Abraham Naiborhu

Posted on May 26

Terraform Drift Detection and Recovery on Google Cloud: Plan, Import, State, and GitHub Actions

#terraform #googlecloud #devops #sre

Hi! so this is my fourth terraform artefact. I'd like to say that creating infrastructure with Terraform is one thing, but using Terraform when reality changes outside the code is another thing.

For the fourth artifact in my Terraform x Google Cloud portfolio, I wanted to explore a more operational topic:

Terraform drift detection, import, and state recovery.

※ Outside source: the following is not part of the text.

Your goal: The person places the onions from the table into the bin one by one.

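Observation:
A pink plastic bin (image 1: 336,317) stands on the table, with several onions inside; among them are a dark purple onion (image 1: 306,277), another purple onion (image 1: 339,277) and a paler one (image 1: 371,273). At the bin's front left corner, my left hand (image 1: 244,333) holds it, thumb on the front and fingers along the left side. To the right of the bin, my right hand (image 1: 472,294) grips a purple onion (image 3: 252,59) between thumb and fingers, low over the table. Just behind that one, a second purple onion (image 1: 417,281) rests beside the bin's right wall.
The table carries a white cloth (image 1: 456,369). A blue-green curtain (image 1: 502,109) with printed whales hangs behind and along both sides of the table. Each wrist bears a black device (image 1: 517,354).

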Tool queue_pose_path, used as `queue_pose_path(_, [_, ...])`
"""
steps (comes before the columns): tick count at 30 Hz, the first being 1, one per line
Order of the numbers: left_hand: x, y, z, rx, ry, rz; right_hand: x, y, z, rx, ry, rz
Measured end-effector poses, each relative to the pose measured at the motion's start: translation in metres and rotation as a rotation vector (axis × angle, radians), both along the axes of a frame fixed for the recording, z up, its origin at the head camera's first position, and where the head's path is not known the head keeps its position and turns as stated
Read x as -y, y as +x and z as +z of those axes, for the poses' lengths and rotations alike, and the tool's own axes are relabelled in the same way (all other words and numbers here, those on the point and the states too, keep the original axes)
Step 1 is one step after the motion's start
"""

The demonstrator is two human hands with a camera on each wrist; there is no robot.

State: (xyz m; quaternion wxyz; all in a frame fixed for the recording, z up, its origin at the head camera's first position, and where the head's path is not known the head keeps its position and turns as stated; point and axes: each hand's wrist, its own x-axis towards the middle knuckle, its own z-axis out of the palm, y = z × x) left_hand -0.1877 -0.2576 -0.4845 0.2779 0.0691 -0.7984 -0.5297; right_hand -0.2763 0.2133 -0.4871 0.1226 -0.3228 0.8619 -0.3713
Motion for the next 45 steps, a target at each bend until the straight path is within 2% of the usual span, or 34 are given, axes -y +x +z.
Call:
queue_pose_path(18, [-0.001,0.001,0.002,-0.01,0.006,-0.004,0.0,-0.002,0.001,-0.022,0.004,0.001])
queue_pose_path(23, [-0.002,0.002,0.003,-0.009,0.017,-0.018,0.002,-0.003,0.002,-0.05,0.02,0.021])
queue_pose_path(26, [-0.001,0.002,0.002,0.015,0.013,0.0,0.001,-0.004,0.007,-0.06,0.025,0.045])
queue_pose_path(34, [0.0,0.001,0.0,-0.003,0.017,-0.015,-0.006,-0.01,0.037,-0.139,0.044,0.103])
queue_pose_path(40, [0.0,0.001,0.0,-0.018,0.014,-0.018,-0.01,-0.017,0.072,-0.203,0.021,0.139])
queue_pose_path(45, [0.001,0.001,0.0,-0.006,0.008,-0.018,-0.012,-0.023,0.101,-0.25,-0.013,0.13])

In this project, i will not be building a large infrastructure platform. This project is about understanding what happens when:

someone changes infrastructure manually
Terraform state no longer matches real infrastructure
an existing resource needs to be imported
a resource is accidentally removed from state
drift needs to be detected automatically

The artifact repository:

terraform-gcp-drift-import-recovery

The main goal:

Understand Terraform failure modes, not only Terraform provisioning.

Why I Built This Artifact

My previous Terraform artifacts focused on building and delivering infrastructure.

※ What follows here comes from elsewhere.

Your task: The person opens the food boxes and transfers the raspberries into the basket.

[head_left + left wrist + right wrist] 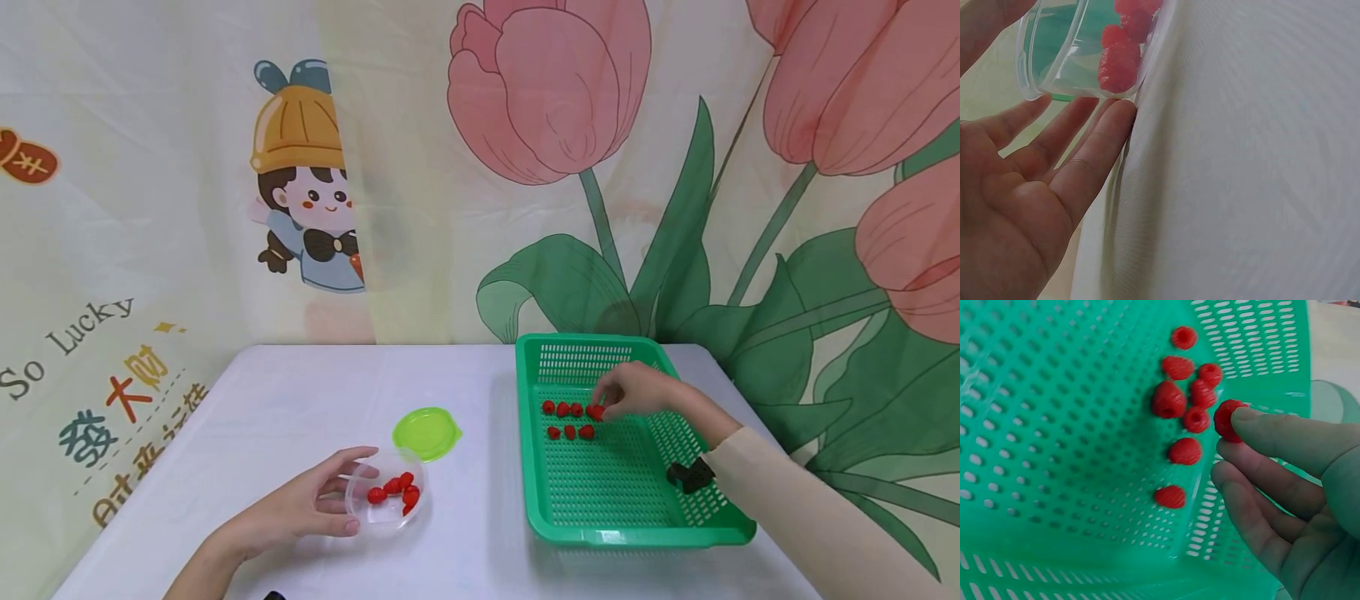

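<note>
Right hand (637,389) pinches a raspberry (1227,422) over the green basket (592,492), while the left hand (303,502), fingers spread wide, sits right at the clear tub (384,515)

A pale printed cloth (420,275) fills the upper part of the head view. Large pink tulips (855,100) are toward the upper right, a cartoon child (303,196) at upper left, lettering (129,400) at lower left. Below stands a white-covered table (300,408), in soft light.

Room beside the lid (426,433) ends at basket wall (529,467).
</note>
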`<state>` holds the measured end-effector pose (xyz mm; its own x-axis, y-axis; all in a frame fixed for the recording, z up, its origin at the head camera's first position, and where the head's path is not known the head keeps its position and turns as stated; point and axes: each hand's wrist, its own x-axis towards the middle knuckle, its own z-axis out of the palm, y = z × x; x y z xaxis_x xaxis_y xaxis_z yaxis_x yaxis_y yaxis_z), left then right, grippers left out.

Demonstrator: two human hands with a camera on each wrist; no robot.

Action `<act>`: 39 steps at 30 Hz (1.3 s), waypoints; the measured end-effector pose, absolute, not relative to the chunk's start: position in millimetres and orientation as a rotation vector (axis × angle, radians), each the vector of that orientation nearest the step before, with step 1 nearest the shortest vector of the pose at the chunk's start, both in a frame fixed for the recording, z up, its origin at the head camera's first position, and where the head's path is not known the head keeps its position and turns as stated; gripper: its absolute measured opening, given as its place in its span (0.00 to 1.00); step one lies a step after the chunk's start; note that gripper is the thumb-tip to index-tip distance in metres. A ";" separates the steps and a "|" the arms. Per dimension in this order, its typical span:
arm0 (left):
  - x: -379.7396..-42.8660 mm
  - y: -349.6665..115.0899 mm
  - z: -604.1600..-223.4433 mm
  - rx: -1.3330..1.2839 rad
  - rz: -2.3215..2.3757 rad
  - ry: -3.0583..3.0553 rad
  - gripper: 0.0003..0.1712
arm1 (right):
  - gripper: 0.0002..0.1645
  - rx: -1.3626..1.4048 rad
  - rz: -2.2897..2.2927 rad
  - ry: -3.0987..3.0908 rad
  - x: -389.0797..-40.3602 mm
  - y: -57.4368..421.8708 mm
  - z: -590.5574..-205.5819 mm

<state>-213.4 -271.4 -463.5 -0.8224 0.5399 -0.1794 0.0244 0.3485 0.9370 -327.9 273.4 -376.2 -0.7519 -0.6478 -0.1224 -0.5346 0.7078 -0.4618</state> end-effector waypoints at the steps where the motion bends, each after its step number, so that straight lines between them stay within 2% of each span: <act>1: -213.4 -271.5 -463.7 0.493 1.485 2.154 0.52 | 0.10 -0.914 -0.582 2.638 -328.9 274.5 -378.6; 18: -213.7 -272.0 -464.7 0.502 1.483 2.153 0.52 | 0.09 -0.781 -0.473 2.633 -333.1 272.6 -406.7; 39: -212.3 -272.9 -463.8 0.514 1.507 2.131 0.52 | 0.12 -0.717 -0.408 2.627 -333.5 273.4 -408.5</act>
<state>-212.3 -272.9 -463.8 -0.8158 0.5545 -0.1645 0.0297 0.3242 0.9455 -333.5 273.4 -408.5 -0.7949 -0.5345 -0.2871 -0.4222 0.8271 -0.3710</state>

The portfolio journey looked like this:

Artifact 1 — Terraform GCP Foundation
Artifact 2 — Production-Lite GCP Web Platform
Artifact 3 — Terraform CI/CD with GitHub Actions and WIF
Artifact 4 — Drift Detection, Import, and State Recovery

The first three artifacts answered:

Can I create infrastructure?
Can I structure it properly?
Can I expose it securely?
Can I automate Terraform plan and apply?

This fourth artifact answers a different question:

What happens when Terraform is no longer the only actor changing infrastructure?

That question matters because real cloud environments are rarely perfect.

Someone may change a firewall rule manually.

Someone may create a resource directly from the console.

Someone may remove a resource from Terraform state by mistake.

Someone may perform an emergency change and forget to update the code.

This artifact is about detecting, understanding, and recovering from those situations.

What This Project Demonstrates

This project demonstrates:

Terraform remote state
baseline GCP infrastructure creation
manual drift simulation
terraform plan drift detection
terraform plan -detailed-exitcode
terraform plan -refresh-only
terraform state list
terraform state show
terraform state pull
terraform state rm
terraform import
importing manually created GCP resources
recovering after state removal
scheduled drift detection with GitHub Actions
GitHub issue creation when drift is detected
Workload Identity Federation
no service account JSON key

The lab intentionally uses simple Google Cloud resources:

VPC
subnet
firewall rule
service account

That is deliberate.

The objective is not infrastructure complexity.

The objective is Terraform behavior.

Why I Created a Separate Repository

I created this as a separate repository instead of adding it into my production-lite web platform repo.

Reason:

This lab intentionally creates abnormal infrastructure situations.

It includes:

manual changes outside Terraform
state removal
resource import
drift simulation
drift detection
recovery scenarios

Those activities should not be mixed into a main application platform repository.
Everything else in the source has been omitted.